Quand le corps lâche, apprendre à s'écouter

Quand le corps lâche, apprendre à s'écouter
Quand le corps lâche, apprendre à s'écouter - © Pixabay

Magali Mertens anime le blog Vie et Cancer. Elle nous parle aujourd'hui des limites imposées, ou traduites, par le corps : quand le corps lâche, comment apprendre à s’écouter ?

Il arrive, après une maladie grave, que notre corps nous impose des limites nouvelles et qu'on doive apprendre à faire autrement. Si on a un bras cassé, on sait qu'on en a pour un temps relativement court avant d'aller mieux, que le terme n'est pas très loin. Le cerveau et le mental peuvent s'en arranger.

Ce qui est plus compliqué, c'est à la fois quand on n'a pas de terme et qu'on ne sait pas ce qu'on va récupérer. Dans le cas d'un cancer, où l'on subit des effets secondaires à long terme, il est difficile de savoir si dans 6 mois on continuera ou pas à être fatigué. Cette incertitude est difficile à gérer.

Pour beaucoup, le plus dur c'est aussi de ne pas pouvoir arriver à faire de plans : comment est-ce que je planifie ma vie ? C'est important de pouvoir s'inscrire dans la continuité, de pouvoir savoir ce qu'on va faire demain.

Dans certains cas, il y a aussi l'adaptation nécessaire, si la chirurgie a été mutilante. Au niveau du quotidien, cela va impacter pour toujours la manière dont on vit. On va nécessairement passer par le stade du deuil, puis de la rébellion. On avait envie de faire plein de choses, qu'on ne pourra plus faire. Lâcher prise, c'est plus facile à dire qu'à faire.


Faire des listes

Magali Mertens conseille de faire un état des lieux le plus objectif possible de notre corps et de notre situation. Comme chacun est différent, il faudra voir comment les limites de notre corps vont influencer notre quotidien.

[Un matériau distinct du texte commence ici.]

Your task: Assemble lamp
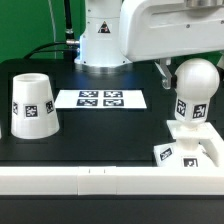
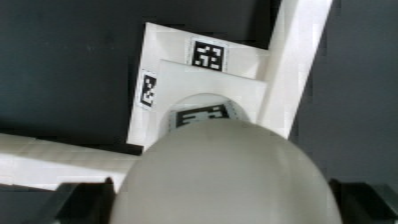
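Observation:
The lamp's rounded white bulb [image 1: 195, 82] stands upright on its tagged neck in the flat square base [image 1: 168, 154] at the exterior view's right. My gripper [image 1: 191, 68] comes down from above, with a dark finger at each side of the bulb's head. In the wrist view the bulb [image 2: 222, 170] fills the space between my gripper's [image 2: 222, 203] two dark fingers [image 2: 80, 200], which press on its sides. Beyond it lies the base [image 2: 178, 75] with its tags. The tapered white shade [image 1: 30, 104] stands mouth down at the exterior view's left, apart from the gripper.
The marker board [image 1: 100, 98] lies on the black table between the shade and the bulb. A white rail [image 1: 100, 180] runs along the table's front edge, right beside the base. The robot's white body [image 1: 100, 35] stands at the back.

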Available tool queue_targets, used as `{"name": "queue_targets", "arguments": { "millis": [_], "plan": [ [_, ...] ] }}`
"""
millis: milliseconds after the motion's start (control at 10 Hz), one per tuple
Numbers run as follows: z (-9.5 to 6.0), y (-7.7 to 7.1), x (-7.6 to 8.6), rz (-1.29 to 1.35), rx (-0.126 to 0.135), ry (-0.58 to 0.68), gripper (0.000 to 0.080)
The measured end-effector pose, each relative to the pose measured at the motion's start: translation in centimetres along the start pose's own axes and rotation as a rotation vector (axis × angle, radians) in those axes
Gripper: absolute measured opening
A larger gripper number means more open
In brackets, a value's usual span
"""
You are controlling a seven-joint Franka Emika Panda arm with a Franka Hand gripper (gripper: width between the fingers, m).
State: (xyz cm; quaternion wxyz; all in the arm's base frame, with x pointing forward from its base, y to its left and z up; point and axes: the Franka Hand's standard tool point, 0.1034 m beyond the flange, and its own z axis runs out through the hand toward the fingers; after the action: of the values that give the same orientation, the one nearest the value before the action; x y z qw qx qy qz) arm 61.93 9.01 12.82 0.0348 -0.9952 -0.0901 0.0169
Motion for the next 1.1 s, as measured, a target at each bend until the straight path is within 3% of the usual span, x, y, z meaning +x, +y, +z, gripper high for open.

On peut ensuite faire une liste de nos activités et voir comment cette incapacité va nous impacter. Lister nos priorités : voir ce qu'on peut décharger, ce qu'on peut retirer. 

Faire la liste enfin de qui peut nous aider : mutuelle, accompagnement thérapeutique... Il y a parfois beaucoup plus de services qu'on ne le croit. Il ne faut pas hésiter à se renseigner.


Oser le mot handicap

Le mot handicap est un peu tabou, difficile à accepter, à entendre. Le handicap, c'est une limitation dans les possibilités d'interaction avec les autres, dans la société. Il faut pouvoir l'accepter et mettre le mot.

Notre corps nous rappelle à l'instant présent, à l'ici et maintenant. Au niveau juridique, on parle des aménagements raisonnables, mais on peut les appliquer dans notre vie quotidienne, en nous arrêtant et en nous demandant : de quoi ai-je besoin maintenant ? qu'est-ce qui est bon pour moi maintenant ? C'est l'occasion de refaire un bilan, de redéfinir nos priorités.

Puis arrive un jour le moment ultime, le moment où le corps ne peut plus du tout. Il y a encore un manque à combler, un tabou à lever sur cet accompagnement jusqu'au bout, constate Magali Mertens, qui nous rappelle ce passage d''Eloge de la faiblesse' par Alexandre Jollien :

La douceur de la vie dans sa simplicité la plus pure rappelle qu'il faut profiter d'elle envers et contre tout. La vie n'est plus une rivale mais une alliée. Alliée exigeante et sévère mais une alliée tout de même.